2b.Weight of entry visits
The previous point has greater relevance when linked with the weighting of entry visits. In an extreme example, if 90% of visits enter on a home page which has a Bounce Rate of 10% and the other 10% of visits enter on product pages which have a Bounce Rate of 90% there is clearly little point in diverting resource to address the Bounce Rate issue on the product pages. The overall site Bounce Rate will be low anyway and until the landing strategy changes to make more use of product pages, or better still landing pages, there is little point in diverting resource.

3. News & media sites
Bounce Rate may be viewed very differently when looking at news and other media sites. Peaks in traffic on these sites often occur on week days at around 9am and again at around lunchtime. Visitors may often come in, take a quick look at the home page headlines and leave again. This would be enough to get a quick fix until there is time to read more. As lifestyles become busier and more time pressured this kind of activity is less surprising. On the web this would results in a high Bounce Rate. The solution might not be to encourage the visitor to delve deeper (thereby lowering the Bounce Rate) but in fact to make sure visitors can get exactly what they want on that fleeting visit thereby ensuring they continue to return for their fix. Bounce Rate has reduced status here.

4. Brochureware sites / offline calls to action (web-centric telephone numbers)
Some sites may not have a business goal that can be easily measured online. The desired action may require a telephone call. In this case it is possible that a landing page could supply all the required information for a visitor to take the decision to act and pick up the phone – hopefully to dial a telephone number that is unique to the website or landing page.
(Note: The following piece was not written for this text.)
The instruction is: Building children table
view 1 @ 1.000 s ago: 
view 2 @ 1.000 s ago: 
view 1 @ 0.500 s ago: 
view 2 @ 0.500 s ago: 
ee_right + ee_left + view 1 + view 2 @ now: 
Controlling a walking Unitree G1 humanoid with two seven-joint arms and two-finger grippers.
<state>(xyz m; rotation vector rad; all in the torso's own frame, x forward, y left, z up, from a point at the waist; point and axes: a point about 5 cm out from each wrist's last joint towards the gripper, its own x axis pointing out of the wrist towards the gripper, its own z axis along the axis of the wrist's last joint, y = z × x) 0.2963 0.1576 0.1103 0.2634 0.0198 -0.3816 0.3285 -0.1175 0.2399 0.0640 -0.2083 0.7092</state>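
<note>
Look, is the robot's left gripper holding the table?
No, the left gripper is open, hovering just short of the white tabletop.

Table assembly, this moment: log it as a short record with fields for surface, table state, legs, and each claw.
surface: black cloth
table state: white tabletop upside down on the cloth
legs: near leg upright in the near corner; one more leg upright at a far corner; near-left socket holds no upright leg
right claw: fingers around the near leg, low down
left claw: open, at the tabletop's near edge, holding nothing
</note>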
High Bounce Rate + desired outcome.

5. Traffic source: Banners Vs PPC entering on a landing page
Just as different entry points have different Bounce Rates the same entry point may have different Bounce Rates depending on the sources of referral traffic. One landing page may be acting as a receptor for an advertising campaign which uses both online display (banners etc) as well as pay per click search (PPC) advertising. It is quite possible that banners may direct the greater volume of traffic and have a lower Bounce Rate whilst PPC may drive a lower volume with a higher Bounce Rate yet despite this the overall volume of good outcomes may still be low. In this instance it would be worth looking at overall volume of good outcomes for both referral sources and see which has the better conversion rate – sometimes the effect of a higher Bounce Rate can actually act as a quality filter to weed out the wheat from the chaff.